Whereas much of modern literature answers the void with an absurdist shrug or a lonely cry of despair, fantasy often insists on being unfashionably determined to carve meaning from existence through defiance and the celebration of wonder. In this way, a fantasy tale can enact the restoration of meaning and dignity by offering a vision of transcending the self – it can confer reintegration. This function of reintegration sometimes appears in other types of literature and, more commonly, in myth and ritual. With the psychic distance it offers through imagined worlds and its embracing of wonder, modern fantasy can serve as a perfect vehicle for it.

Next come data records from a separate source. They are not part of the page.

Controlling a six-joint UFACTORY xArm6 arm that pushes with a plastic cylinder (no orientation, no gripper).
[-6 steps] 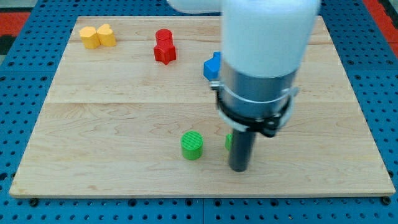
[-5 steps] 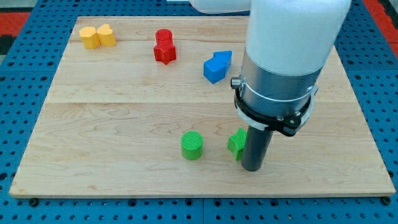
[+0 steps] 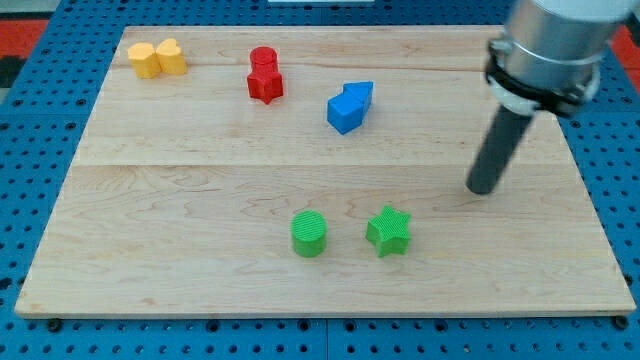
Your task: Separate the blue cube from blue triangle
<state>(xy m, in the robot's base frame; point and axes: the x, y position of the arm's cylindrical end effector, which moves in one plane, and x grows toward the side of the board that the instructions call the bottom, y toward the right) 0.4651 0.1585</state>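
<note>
Presently the wooden table fills most of the view, resting on a blue pegboard that shows around its edges. Next in size, the arm's grey cylindrical body enters from the view's top right, narrowing to the dark rod. Its tip sits on the wood toward the view's right, well apart from every block (no jaws on this rig, only the rod, so no open or closed state to record).

Blocks, noted in pairs:
- blue cube and blue triangle, above centre. The two are touching, the triangle on the cube's upper right side. The tip lies to the view's right of them and lower down, with bare wood between.
- green star and green cylinder, toward the view's bottom, side by side with a small gap between them. The star is the block nearest the tip, to its lower left.
- red cylinder and red star, upper middle-left, touching, the cylinder above the star.
- two yellow blocks, one touching the other, at the table's top left corner (exact shapes hard to make out).
</note>
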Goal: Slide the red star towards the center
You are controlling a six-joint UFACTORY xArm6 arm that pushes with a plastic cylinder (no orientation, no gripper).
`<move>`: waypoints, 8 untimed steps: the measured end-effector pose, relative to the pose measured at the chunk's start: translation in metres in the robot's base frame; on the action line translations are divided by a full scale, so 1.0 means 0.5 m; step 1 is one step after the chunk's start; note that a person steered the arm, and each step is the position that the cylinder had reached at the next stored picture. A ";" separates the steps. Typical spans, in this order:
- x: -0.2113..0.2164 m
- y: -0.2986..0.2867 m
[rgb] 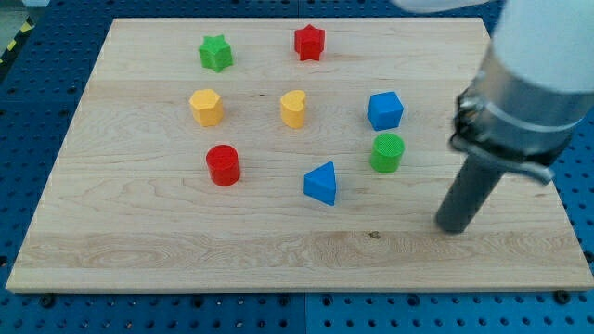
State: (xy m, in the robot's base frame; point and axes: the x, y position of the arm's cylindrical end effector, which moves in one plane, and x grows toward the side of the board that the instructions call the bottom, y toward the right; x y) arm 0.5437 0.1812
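Observation:
The red star [309, 42] lies near the view's top, a little right of the middle of the wooden board [139, 241]. My tip [454, 225] rests on the board at the view's lower right, far from the red star and right of the green cylinder [387, 153] and the blue triangle [321, 183].
A green star [215, 52] sits at the top left. A yellow hexagon [206, 107] and a yellow heart [293, 109] lie mid-board. A blue cube [385, 110] is right of them. A red cylinder [223, 165] is lower left.

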 end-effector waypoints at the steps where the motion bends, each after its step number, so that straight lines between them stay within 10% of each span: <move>1: -0.129 0.050; 4: -0.636 -0.052; 8: -0.699 -0.435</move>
State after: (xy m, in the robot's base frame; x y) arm 0.1942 -0.0362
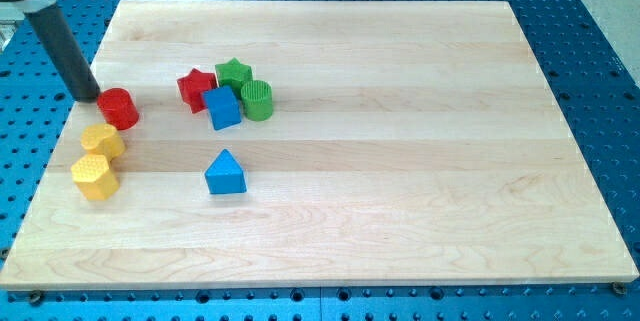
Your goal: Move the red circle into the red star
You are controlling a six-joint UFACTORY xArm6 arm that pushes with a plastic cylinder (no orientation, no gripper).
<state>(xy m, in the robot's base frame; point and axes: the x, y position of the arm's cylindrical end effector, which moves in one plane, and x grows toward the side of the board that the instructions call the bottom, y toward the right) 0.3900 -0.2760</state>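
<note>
The yellow blocks [97, 161] sat nearest me. Beyond, the red circle [118, 108] lay just right of my tip [90, 96], a bare rod grasping nothing, and the red star [196, 89] waited farther right, roughly in line.

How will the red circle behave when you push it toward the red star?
The red circle stands flat on its end, so it should slide, not roll. Being round, it may slip off my tip, just at its left. The red star sits to its right.
</note>
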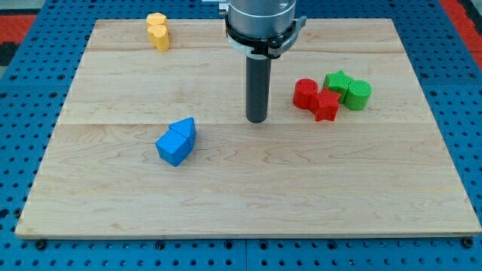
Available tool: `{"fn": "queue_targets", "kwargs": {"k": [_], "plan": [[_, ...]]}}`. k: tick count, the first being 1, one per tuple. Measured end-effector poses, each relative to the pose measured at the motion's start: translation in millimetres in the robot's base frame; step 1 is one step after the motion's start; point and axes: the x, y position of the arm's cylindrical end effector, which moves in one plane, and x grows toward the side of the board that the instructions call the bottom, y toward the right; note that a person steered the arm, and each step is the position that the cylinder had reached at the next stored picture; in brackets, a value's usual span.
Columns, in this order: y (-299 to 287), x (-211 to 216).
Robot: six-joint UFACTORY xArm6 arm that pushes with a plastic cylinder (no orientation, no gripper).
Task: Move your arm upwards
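My tip (257,120) rests on the wooden board (248,196) a little above its middle, touching no block. Two blue blocks lie to its lower left: a triangular one (185,129) pressed against a cube (172,148). To its right is a cluster: a red cylinder (305,92) and a red star-shaped block (326,105), then a green star-shaped block (338,81) and a green cylinder (358,94). Two yellow blocks (157,31) sit together at the view's top left.
The board lies on a blue perforated table (22,113). The arm's grey flange (263,22) hangs over the board's top edge at centre.
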Motion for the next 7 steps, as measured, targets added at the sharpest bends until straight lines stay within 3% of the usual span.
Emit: {"fn": "queue_targets", "kwargs": {"k": [2,7], "plan": [[-32,1],[-35,17]]}}
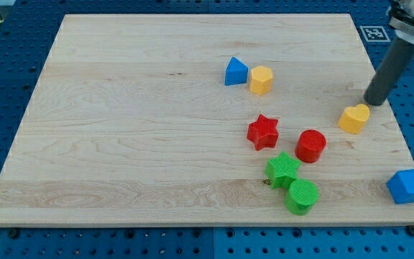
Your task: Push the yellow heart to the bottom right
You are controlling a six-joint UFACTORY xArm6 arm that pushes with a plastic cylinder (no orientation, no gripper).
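Note:
The yellow heart (354,118) lies on the wooden board (121,129) near the view's right edge, about mid-height. My tip (373,103) stands just above and to the right of the heart, close to it; whether it touches cannot be told. The dark rod rises from the tip toward the view's top right corner.
A blue cube (408,186) sits at the board's bottom right edge. A red cylinder (310,145) and red star (263,132) lie left of the heart. A green star (283,170) and green cylinder (302,196) are below them. A blue triangle (236,71) and yellow hexagon (261,79) sit higher up.

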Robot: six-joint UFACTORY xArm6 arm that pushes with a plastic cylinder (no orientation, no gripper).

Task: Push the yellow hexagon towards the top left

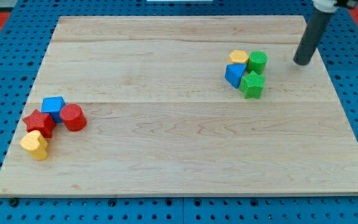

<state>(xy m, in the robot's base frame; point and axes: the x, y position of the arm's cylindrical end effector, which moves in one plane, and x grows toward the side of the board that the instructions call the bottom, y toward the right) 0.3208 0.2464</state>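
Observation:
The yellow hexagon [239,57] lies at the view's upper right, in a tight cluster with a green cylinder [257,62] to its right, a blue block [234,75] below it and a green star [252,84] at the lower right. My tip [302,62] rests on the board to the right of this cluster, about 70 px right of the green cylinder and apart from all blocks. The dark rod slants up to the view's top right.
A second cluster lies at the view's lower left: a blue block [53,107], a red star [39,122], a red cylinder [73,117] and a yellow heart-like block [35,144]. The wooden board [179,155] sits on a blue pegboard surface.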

Though I could never have articulated it as a twelve-year-old boy finishing The Lord of the Rings for the first time with an ineffable sense of catharsis sweeping over me, I experienced what Donaldson calls reintegration in that moment, and again while reading Le Guin’s A Wizard of Earthsea, and so many other times in my childhood and into my adulthood, most recently with series like N.K. Jemisin’s The Broken Earth Trilogy and Steven Erikson’s The Malazan Book of the Fallen. Imparting a sense of transcending the self and the known – and even, in moments, touching the sublime – all these stories wrestle with the ages-old questions: Who and what are we? Where do we come from? Where are we going?
The Edan Trilogy is my attempt at an affirmative response to those questions, and I hope it might offer a sense of reintegration to my readers. In the process of imagining, writing, and revising it over the last eighteen years, primarily during the summers when I had time off from teaching, I took inspiration from modern fantasy authors as well as individuals much further back in time giving their answers, speaking in voices we recognize across the centuries.

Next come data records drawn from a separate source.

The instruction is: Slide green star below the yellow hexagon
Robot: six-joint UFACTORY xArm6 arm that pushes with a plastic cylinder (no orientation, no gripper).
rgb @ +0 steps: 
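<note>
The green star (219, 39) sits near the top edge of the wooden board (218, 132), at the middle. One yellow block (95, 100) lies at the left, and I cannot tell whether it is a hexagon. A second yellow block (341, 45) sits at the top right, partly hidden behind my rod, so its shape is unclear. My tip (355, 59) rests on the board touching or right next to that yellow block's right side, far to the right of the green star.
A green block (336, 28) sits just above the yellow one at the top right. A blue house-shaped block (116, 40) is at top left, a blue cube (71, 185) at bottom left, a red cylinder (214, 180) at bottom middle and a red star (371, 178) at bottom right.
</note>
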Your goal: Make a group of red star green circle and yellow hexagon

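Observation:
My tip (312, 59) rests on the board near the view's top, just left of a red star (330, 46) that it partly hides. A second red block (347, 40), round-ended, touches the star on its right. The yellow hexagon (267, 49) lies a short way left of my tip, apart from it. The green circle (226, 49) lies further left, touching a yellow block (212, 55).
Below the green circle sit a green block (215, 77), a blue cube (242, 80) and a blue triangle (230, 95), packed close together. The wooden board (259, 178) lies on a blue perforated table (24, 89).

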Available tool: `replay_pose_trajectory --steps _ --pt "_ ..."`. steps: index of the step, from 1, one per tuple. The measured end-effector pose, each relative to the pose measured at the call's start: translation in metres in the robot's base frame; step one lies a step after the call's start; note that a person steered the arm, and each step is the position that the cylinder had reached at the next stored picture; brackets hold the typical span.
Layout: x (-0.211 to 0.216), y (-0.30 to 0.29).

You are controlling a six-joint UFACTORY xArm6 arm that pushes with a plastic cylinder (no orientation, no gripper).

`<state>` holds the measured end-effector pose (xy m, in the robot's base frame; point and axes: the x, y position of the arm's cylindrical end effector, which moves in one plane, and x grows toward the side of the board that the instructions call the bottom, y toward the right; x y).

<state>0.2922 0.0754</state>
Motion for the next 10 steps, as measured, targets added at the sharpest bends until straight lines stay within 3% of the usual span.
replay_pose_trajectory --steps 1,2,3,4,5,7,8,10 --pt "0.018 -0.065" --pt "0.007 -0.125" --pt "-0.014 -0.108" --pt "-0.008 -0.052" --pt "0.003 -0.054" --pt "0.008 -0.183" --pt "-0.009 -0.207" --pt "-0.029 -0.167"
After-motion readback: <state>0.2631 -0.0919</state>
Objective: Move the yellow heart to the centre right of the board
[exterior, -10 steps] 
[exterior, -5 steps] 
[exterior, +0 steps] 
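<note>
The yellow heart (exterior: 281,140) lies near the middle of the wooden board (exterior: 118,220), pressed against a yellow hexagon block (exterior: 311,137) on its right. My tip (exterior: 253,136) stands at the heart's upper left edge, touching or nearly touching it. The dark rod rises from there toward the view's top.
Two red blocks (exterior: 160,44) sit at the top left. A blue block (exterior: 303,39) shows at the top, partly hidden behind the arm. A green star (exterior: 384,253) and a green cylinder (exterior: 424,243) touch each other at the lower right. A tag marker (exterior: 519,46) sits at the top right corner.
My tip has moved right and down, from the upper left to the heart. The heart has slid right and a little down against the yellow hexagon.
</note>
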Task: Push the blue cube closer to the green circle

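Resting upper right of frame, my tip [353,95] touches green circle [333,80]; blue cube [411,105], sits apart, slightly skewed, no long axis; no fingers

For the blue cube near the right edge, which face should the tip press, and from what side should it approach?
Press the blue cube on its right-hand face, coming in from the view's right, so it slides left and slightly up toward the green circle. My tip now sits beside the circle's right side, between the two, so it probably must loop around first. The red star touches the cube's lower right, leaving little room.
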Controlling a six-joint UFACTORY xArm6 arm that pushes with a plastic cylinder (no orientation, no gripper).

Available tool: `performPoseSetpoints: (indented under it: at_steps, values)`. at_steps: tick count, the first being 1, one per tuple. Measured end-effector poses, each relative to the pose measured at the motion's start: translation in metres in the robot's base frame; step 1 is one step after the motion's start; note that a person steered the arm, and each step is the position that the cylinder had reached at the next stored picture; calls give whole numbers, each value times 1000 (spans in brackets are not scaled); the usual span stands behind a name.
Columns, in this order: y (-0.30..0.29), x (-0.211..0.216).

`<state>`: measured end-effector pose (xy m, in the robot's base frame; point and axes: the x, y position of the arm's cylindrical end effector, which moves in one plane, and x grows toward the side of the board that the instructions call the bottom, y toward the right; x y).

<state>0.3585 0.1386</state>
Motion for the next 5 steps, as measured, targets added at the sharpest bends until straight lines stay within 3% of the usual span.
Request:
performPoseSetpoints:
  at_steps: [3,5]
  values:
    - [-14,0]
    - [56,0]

In the Old English poetry I have studied for the better part of my life, especially in Beowulf, the keen awareness of life’s fleetingness gives rise to the determination to create meaning through courage, often in the face of certain doom. The Old Norse sagas likewise portray their characters’ noble struggles against the fate looming over them. Celtic myths and legends respond in a different manner – less stately and more whimsical and colorful, with a poignant sense of beauty. Myths and legends of all sorts, with their unabashed inclusion of monsters, magic, and gods, have offered meaning and purpose to generations of people, and it seems to me that all those storytellers who passed them along were on to something.

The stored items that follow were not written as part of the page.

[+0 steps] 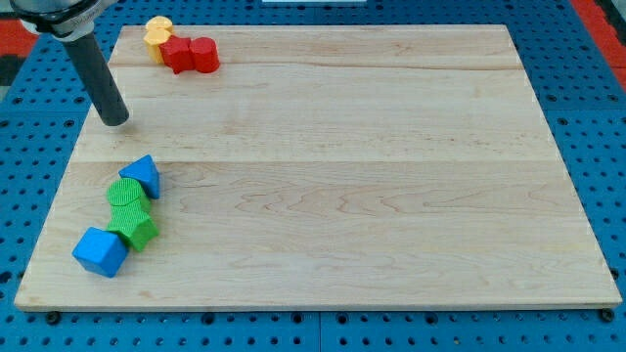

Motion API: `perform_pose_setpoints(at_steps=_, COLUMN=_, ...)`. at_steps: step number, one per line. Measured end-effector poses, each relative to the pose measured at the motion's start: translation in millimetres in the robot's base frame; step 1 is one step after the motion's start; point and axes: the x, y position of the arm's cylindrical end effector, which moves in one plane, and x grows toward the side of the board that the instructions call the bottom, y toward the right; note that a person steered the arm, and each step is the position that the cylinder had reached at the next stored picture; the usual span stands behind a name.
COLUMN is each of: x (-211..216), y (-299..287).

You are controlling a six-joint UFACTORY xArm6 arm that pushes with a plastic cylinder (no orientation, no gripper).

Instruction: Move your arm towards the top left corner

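My tip point(115, 120) rests on the wooden board point(342, 166) near its left edge, below and left of the top left cluster. That cluster holds a yellow block point(157, 34) touching a red block point(191, 55) at the view's top left. Below my tip, at the view's lower left, a blue triangular block point(142, 175) sits above a green round block point(124, 194), a green block point(136, 228) and a blue cube-like block point(99, 251). My tip touches no block.
The board lies on a blue perforated table point(587, 117). The arm's dark rod point(93, 68) rises from my tip toward the view's top left corner.
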Motion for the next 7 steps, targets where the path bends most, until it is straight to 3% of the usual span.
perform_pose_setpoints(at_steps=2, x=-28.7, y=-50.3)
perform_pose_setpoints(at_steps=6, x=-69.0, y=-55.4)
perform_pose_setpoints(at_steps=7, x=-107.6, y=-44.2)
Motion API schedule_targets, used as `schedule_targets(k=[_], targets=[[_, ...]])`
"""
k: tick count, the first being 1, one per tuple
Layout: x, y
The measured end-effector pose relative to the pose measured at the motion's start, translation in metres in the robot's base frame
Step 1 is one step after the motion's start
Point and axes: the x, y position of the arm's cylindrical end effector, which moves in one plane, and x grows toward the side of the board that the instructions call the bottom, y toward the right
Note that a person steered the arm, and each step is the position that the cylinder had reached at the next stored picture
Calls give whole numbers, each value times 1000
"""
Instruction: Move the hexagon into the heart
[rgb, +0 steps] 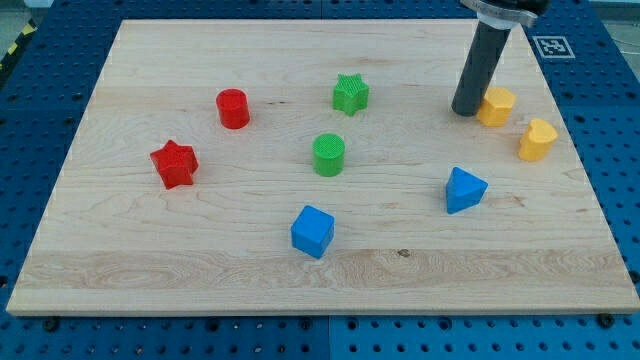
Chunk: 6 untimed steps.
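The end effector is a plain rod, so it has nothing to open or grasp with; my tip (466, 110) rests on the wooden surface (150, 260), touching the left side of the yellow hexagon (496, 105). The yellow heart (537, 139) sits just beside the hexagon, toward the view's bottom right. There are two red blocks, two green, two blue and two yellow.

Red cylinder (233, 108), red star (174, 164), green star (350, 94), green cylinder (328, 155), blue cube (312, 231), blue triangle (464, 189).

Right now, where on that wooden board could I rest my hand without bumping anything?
Along the view's bottom edge, below the blue cube and blue triangle, or left of the red star. It is crowded at the view's upper right: my tip touches the yellow hexagon, near the yellow heart.
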Motion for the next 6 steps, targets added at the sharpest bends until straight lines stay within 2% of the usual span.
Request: schedule_targets(k=[1,2,6], targets=[[0,-2],[-19,-4],[-16,22]])
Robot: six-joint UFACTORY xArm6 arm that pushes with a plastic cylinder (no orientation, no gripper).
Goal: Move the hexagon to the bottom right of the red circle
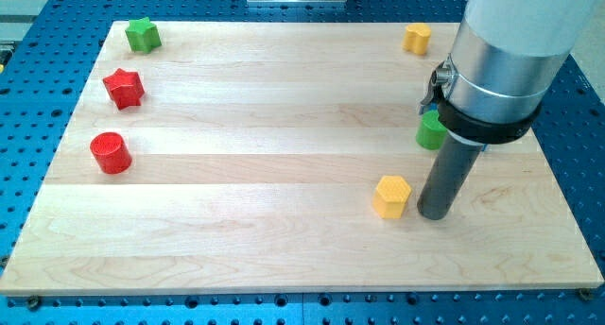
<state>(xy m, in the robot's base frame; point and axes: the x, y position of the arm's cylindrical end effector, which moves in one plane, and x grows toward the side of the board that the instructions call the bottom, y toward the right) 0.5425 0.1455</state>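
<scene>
From the one camera view, I see my tip [433,214] resting on the wooden board [284,127] toward the view's lower right. There are no fingers on this rig, just the straight dark rod, so nothing is being held. The yellow hexagon [391,195] sits just to the view's left of my tip, very close to it; I cannot tell whether the two are touching or a sliver apart.

The red circle [111,152] lies far off on the view's left side of the board, well apart from the hexagon, at about mid-height. Above it, toward the view's top, is a red star [124,87], and higher again, near the top left corner, a green star [144,34].

On the view's right, a green block [430,130] shows partly behind the rod's metal collar; it looks round, but the arm hides a good part of it. Near the view's top right sits a second yellow block [416,38], its shape too small for me to be sure of.

The board rests on a blue perforated table [28,51].
</scene>
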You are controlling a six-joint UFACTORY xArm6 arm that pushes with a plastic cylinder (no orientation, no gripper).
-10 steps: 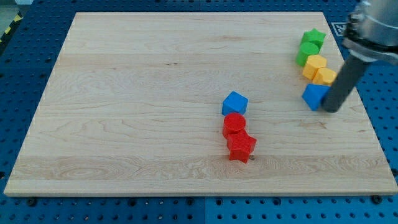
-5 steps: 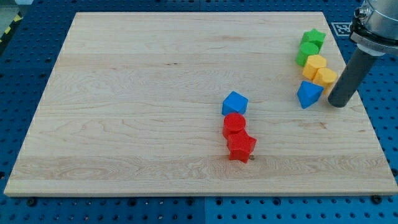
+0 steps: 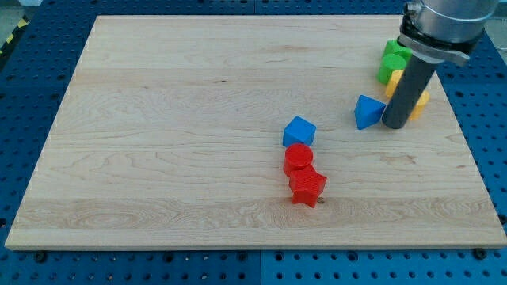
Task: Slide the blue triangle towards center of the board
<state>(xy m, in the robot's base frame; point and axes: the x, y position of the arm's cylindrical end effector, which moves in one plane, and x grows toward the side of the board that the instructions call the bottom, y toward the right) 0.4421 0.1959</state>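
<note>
The blue triangle (image 3: 367,111) lies on the wooden board (image 3: 174,119) right of the middle. My tip (image 3: 394,125) stands right against the triangle's right side. The dark rod rises from there toward the view's top right and hides part of the yellow blocks.
A blue block (image 3: 299,131) sits near the board's middle, with a red round block (image 3: 299,157) and a red star (image 3: 307,187) touching in a line below it. At the right edge are green blocks (image 3: 391,62) and yellow blocks (image 3: 417,99), partly hidden by the rod.
My tip has swung from the triangle's right toward the view's left. The blue triangle has slid left, away from the yellow blocks.
</note>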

Of all the old stories I’ve encountered, however, it might be the myths and the underlying philosophies of Hinduism and Buddhism that put me on the path I followed in The Edan Trilogy – that helped me toward the answers I explored to those timeless questions. In Nepal, where I was fortunate enough to live and to which I often return since I married into a Nepali family, Hinduism and Buddhism not only dwell side by side but often blend into one another. In both, one can find emphases on the concept of impermanence on one hand and, on the other hand, the concept of transcendence through the realization of our connection to the life all around us.
These two concepts are not just abstract – they are woven into daily life in Nepal. From greetings between friends that salute the god within one another to the temples and shrines tucked away on nearly every urban street and in every village to the graciousness and reverence with which people host their guests, reminders of transcendence through connection are pervasive. I will never forget returning to Kathmandu from my wife’s family farm during Tihar, the festival of lights, with my head full of bhajans sung during the rituals and stories from The Puranas, The Mahabharata and The Ramayana. As the night bus rounded the hairpin turns in its descent into the valley, the city below glowed with myriad lights like reflections of the stars above, a scene that brought home to me those twin insights of impermanence and connection. Those old insights are not just important. Learning them might be what saves us, if we are indeed savable.
The Edan Trilogy is a dialogue with this conviction in the form of an epic story that is full of sorrow and joy, loss and love, tears and laughter. It is my attempt at offering a journey of reintegration to readers following along with the characters. My hope is that, with a feeling of wonder akin to what a teenaged boy once felt while wandering the forest and thinking of elves, such readers will find in those characters reflections of themselves, their struggles, and their triumphs.